● **Directions**: Using the records below, repeat exactly the lines from the one holding "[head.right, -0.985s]" through the one holding "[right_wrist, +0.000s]", both ends included, and no others.

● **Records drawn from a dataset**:
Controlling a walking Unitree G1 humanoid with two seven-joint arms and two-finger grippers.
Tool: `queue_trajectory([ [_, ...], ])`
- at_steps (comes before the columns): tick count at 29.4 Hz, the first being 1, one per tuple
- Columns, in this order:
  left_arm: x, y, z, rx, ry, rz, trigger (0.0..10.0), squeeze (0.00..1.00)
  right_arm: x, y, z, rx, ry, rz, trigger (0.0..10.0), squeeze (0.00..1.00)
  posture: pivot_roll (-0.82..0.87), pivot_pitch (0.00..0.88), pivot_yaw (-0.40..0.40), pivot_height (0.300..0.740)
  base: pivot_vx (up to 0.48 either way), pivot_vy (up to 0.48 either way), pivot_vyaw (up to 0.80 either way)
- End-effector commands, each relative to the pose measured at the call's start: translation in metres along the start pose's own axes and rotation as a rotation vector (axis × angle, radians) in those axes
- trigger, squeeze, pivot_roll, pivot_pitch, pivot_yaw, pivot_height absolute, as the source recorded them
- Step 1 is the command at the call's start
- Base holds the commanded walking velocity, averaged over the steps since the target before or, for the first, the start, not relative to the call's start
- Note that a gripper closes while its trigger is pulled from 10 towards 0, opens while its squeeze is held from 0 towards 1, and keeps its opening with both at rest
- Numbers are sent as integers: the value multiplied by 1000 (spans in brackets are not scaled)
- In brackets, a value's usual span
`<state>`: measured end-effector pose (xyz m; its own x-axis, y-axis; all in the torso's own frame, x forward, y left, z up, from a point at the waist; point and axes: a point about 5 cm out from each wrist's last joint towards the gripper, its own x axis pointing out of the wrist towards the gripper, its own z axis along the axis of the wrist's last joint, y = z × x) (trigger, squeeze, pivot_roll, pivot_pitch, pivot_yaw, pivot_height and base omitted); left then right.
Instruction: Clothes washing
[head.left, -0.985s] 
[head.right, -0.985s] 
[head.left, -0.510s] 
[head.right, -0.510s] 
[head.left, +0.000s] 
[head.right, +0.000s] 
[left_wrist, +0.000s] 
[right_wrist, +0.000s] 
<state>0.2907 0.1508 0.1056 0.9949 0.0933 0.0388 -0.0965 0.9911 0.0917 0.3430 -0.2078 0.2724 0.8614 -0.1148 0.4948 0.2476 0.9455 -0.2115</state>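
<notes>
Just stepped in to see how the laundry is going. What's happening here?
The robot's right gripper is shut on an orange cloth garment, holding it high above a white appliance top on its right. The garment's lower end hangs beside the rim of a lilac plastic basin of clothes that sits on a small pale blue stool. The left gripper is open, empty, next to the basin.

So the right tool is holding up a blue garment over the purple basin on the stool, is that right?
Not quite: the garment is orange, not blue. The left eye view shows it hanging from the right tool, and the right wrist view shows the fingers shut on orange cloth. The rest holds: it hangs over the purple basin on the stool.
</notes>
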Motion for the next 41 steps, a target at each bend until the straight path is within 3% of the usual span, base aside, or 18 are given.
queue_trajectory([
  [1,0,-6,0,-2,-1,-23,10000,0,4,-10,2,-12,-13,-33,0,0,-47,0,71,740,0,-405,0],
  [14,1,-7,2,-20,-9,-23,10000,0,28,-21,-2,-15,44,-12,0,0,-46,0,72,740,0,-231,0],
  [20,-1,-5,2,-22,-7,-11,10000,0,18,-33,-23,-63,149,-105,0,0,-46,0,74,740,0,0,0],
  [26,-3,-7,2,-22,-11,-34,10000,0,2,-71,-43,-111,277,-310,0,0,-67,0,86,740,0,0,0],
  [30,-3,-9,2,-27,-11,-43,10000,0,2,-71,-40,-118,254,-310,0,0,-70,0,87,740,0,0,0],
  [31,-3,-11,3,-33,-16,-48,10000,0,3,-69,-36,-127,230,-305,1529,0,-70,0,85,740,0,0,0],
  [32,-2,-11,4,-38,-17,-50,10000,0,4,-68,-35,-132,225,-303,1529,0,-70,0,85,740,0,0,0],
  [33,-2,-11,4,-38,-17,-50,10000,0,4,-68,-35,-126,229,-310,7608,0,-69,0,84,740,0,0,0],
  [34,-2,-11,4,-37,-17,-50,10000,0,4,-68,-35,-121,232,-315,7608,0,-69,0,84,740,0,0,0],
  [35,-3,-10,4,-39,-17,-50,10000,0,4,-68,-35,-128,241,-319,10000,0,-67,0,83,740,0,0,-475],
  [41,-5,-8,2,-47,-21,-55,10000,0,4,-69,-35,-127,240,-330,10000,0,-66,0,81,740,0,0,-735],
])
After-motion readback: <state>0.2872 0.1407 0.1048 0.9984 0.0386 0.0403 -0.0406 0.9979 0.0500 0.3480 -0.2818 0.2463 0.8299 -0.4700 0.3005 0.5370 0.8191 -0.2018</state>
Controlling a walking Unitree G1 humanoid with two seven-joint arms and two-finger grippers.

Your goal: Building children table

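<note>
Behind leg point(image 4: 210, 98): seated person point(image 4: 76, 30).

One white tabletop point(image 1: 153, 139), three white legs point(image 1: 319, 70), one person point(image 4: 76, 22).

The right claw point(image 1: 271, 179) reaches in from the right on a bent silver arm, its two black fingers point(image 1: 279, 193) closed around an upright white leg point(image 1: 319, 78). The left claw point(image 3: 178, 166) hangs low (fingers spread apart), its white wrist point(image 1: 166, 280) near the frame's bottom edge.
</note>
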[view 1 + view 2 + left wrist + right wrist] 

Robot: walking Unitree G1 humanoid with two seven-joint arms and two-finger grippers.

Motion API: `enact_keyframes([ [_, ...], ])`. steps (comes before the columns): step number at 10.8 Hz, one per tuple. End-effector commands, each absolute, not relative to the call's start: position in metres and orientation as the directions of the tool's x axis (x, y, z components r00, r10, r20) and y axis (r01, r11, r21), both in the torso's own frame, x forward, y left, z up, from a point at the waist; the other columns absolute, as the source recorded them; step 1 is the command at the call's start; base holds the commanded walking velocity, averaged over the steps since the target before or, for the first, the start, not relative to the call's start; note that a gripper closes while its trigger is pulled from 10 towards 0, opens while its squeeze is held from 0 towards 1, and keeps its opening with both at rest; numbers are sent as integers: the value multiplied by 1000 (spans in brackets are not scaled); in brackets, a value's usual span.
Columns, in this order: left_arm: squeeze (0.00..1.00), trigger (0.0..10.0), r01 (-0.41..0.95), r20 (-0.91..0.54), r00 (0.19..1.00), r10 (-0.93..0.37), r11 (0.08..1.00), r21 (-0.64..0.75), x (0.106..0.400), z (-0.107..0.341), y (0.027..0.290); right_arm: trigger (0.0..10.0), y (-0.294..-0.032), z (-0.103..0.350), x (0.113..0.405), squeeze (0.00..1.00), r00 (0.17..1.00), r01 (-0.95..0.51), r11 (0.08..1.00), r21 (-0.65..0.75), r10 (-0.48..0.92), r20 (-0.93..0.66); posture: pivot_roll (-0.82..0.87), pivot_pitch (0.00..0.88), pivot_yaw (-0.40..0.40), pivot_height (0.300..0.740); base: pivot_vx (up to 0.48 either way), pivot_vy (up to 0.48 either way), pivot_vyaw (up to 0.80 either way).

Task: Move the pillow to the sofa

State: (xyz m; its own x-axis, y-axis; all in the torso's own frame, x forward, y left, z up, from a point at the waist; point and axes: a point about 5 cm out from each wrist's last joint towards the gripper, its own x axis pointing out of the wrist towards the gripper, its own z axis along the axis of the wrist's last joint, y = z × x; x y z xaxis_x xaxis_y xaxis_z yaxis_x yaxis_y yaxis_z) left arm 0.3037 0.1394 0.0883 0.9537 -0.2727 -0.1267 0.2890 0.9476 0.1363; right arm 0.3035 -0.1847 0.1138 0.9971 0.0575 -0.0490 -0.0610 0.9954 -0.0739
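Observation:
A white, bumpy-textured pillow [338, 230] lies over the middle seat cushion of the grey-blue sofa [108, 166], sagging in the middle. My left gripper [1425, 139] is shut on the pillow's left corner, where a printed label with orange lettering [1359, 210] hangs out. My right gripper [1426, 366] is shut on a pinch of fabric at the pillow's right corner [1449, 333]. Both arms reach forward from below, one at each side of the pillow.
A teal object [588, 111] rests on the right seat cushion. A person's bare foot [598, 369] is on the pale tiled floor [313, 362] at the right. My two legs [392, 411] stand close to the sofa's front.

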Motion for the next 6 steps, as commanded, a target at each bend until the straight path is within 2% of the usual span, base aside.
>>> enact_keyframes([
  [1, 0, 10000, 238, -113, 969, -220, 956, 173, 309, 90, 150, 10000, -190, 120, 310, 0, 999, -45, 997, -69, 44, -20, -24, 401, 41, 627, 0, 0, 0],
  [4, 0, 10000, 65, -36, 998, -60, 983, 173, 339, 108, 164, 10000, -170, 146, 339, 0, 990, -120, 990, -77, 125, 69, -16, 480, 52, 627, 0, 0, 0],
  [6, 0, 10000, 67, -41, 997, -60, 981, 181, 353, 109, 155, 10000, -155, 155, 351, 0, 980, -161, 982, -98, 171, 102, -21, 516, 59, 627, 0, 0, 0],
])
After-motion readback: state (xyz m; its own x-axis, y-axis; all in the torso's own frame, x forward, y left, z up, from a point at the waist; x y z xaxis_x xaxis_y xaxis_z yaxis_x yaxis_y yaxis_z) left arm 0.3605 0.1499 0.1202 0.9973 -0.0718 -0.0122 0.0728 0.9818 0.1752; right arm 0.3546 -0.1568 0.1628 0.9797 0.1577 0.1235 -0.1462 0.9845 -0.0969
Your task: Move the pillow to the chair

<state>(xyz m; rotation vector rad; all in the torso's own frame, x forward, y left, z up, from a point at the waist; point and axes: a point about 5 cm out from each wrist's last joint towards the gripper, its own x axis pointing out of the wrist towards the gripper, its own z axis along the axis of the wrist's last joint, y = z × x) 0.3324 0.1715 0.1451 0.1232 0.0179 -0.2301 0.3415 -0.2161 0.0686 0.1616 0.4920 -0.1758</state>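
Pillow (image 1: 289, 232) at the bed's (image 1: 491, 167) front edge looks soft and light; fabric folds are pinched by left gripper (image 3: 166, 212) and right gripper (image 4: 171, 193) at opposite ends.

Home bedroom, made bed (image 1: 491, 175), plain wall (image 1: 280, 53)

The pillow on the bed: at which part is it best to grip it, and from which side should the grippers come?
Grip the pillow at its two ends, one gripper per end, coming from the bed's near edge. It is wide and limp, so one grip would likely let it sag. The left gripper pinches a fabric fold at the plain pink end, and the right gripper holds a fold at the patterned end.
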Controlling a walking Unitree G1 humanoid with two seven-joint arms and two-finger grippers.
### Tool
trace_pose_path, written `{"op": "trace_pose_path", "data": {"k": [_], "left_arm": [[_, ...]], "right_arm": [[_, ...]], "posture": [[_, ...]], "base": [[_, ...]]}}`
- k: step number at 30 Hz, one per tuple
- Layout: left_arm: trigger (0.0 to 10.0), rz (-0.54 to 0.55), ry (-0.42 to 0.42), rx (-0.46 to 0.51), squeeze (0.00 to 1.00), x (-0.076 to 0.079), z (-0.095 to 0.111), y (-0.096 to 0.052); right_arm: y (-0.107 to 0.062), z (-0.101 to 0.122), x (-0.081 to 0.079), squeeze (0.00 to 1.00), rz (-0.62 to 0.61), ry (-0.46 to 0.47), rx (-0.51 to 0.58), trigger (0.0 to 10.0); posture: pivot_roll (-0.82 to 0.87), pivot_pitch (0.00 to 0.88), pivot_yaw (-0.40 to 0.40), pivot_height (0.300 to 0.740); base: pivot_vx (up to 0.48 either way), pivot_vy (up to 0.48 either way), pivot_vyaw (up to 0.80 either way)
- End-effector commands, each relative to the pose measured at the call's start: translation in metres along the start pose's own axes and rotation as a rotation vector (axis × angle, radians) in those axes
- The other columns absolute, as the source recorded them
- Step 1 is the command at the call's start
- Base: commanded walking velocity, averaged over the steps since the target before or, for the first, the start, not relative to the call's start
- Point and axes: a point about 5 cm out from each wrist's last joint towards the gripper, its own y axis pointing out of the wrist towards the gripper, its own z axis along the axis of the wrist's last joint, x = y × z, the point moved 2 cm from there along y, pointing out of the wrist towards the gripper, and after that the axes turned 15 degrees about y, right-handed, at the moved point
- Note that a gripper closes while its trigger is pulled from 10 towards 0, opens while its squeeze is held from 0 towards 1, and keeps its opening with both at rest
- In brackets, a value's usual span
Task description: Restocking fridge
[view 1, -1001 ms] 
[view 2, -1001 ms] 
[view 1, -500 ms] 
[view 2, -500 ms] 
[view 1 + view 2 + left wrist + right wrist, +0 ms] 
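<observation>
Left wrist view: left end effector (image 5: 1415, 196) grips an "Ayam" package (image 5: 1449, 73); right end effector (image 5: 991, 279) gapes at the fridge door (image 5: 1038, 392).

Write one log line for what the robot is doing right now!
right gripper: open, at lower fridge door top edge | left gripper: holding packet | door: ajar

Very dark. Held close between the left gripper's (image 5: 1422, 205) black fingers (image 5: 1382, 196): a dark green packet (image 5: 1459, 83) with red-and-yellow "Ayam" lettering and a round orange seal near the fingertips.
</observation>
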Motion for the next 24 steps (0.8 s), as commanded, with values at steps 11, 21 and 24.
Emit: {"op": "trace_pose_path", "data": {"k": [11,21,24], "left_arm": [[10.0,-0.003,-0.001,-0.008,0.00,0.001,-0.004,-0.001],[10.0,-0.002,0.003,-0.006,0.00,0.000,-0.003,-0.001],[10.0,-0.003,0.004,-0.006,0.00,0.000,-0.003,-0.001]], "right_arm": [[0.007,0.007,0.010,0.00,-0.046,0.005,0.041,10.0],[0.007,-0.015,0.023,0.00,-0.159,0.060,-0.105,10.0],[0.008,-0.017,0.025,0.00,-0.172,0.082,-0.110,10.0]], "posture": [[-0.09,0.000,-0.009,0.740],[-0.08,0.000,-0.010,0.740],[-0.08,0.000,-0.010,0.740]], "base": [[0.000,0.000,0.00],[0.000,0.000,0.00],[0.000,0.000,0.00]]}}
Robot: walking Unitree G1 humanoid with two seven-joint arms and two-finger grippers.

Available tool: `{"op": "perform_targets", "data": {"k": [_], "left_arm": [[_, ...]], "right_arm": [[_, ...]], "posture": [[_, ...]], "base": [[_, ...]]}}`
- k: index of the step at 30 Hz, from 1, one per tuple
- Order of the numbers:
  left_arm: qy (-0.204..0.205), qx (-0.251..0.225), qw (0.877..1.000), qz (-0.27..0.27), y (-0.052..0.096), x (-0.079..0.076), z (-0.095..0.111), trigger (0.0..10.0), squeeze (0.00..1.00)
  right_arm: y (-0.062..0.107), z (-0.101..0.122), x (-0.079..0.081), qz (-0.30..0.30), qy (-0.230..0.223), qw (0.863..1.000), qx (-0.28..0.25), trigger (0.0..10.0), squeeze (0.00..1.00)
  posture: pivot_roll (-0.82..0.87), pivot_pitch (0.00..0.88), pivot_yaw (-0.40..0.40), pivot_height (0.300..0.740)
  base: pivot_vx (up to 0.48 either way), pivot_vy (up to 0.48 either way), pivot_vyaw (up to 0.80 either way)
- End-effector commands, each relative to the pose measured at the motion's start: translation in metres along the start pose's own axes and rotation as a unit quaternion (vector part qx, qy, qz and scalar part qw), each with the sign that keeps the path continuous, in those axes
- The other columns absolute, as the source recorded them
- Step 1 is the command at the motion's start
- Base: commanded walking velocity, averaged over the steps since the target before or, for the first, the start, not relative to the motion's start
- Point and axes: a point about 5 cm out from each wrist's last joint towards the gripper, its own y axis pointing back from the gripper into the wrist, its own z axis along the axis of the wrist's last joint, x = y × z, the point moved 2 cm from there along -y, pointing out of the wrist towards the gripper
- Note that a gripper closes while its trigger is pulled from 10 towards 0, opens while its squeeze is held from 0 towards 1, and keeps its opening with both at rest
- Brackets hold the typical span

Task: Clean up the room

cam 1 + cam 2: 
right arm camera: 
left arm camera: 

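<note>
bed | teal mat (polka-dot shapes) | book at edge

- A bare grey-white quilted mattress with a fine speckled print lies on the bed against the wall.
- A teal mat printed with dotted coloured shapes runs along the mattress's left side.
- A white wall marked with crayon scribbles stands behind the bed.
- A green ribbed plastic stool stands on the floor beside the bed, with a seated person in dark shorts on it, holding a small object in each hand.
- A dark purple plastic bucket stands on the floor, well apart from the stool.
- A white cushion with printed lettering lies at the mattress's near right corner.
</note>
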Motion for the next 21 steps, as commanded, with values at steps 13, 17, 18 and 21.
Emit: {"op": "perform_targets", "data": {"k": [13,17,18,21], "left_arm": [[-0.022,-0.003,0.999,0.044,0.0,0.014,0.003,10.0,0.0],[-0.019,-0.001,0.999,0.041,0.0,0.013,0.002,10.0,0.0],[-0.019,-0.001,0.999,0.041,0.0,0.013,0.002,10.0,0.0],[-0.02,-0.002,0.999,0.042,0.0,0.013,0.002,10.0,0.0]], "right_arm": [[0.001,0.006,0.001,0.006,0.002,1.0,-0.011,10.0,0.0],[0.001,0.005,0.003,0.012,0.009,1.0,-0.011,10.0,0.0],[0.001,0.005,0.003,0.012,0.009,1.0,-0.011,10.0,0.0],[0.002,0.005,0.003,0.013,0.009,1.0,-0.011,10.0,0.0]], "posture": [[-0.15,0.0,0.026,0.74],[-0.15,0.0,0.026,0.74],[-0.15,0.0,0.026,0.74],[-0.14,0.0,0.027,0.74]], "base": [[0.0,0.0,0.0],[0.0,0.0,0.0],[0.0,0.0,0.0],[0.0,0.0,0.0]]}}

● **Answer space**:
[head.right, -0.985s] 
[head.left, -0.510s] 
[head.right, -0.510s] 
[head.left, +0.000s] 
[head.right, +0.000s] 
[left_wrist, +0.000s] 
[right_wrist, +0.000s] 

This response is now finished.